=== Section Start ===

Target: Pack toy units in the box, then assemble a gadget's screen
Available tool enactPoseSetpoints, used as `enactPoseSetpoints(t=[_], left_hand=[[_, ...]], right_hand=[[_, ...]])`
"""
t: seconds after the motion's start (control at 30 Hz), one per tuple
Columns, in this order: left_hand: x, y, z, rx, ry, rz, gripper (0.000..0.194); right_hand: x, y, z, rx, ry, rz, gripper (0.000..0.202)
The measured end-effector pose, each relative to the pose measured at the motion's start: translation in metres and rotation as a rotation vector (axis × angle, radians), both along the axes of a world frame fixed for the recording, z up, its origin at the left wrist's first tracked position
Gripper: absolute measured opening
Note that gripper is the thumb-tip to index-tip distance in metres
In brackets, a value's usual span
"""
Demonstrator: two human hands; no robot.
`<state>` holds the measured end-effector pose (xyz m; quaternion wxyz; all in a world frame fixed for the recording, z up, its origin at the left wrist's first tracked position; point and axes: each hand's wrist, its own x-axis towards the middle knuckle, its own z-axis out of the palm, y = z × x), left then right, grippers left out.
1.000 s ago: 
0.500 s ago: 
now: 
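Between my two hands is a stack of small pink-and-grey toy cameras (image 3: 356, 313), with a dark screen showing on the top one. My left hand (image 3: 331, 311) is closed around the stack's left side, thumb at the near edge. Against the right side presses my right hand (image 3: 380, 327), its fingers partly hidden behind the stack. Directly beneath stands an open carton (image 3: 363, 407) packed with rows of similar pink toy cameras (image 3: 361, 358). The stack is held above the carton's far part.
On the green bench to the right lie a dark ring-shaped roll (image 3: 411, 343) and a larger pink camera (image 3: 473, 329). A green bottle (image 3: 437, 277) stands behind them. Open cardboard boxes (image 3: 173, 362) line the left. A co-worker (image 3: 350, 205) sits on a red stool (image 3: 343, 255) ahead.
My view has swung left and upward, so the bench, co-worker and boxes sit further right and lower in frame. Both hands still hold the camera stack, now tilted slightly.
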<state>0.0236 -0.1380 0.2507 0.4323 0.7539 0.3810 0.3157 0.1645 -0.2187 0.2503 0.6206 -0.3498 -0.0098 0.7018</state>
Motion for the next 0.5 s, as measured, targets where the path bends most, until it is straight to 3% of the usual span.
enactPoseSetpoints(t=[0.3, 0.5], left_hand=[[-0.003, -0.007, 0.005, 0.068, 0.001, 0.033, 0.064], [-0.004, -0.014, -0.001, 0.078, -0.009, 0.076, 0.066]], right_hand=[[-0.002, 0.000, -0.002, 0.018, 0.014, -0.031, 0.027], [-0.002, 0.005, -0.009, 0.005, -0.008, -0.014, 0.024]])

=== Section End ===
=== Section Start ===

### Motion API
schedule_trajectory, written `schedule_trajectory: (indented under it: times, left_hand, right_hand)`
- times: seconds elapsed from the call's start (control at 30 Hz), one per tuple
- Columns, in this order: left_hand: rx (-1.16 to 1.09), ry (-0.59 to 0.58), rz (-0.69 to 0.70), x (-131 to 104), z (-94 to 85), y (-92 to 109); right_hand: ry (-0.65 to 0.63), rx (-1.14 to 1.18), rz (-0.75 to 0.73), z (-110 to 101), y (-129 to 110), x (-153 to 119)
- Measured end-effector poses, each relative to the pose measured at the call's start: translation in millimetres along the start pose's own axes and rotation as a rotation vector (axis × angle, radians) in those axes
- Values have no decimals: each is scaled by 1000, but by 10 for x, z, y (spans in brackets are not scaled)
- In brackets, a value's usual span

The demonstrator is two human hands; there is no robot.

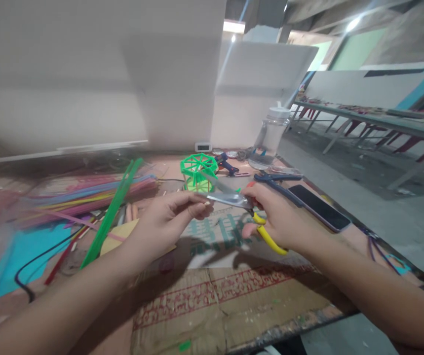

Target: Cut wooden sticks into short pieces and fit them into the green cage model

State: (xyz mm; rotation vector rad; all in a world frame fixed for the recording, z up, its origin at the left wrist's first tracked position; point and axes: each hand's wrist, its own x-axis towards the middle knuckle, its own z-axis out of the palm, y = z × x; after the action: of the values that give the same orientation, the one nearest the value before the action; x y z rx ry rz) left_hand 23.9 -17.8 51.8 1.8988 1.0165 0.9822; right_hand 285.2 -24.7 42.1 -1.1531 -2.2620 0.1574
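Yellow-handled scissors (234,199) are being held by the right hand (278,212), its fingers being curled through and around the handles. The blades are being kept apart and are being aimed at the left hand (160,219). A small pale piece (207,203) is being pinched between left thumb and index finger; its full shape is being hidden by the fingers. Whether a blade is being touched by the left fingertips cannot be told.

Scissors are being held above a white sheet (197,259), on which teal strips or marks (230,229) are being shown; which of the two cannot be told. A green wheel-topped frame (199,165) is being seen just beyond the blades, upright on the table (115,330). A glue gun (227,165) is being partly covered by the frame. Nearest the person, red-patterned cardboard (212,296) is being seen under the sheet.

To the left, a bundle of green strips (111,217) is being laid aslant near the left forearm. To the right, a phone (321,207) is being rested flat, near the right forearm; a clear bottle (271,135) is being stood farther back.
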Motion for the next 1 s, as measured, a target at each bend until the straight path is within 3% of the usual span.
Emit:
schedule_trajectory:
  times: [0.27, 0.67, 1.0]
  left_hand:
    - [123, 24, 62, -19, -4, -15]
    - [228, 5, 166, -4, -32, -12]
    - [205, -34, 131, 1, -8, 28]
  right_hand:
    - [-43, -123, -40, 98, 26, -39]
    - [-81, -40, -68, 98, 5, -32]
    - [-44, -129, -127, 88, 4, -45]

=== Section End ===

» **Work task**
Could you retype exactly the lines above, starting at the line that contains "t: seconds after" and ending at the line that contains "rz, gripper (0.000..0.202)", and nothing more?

» **Answer space**
t: seconds after the motion's start (control at 30 Hz), one per tuple
Columns, in this order: left_hand: x, y, z, rx, ry, rz, gripper (0.000..0.194); right_hand: x, y, z, rx, ry, rz, gripper (0.000..0.202)

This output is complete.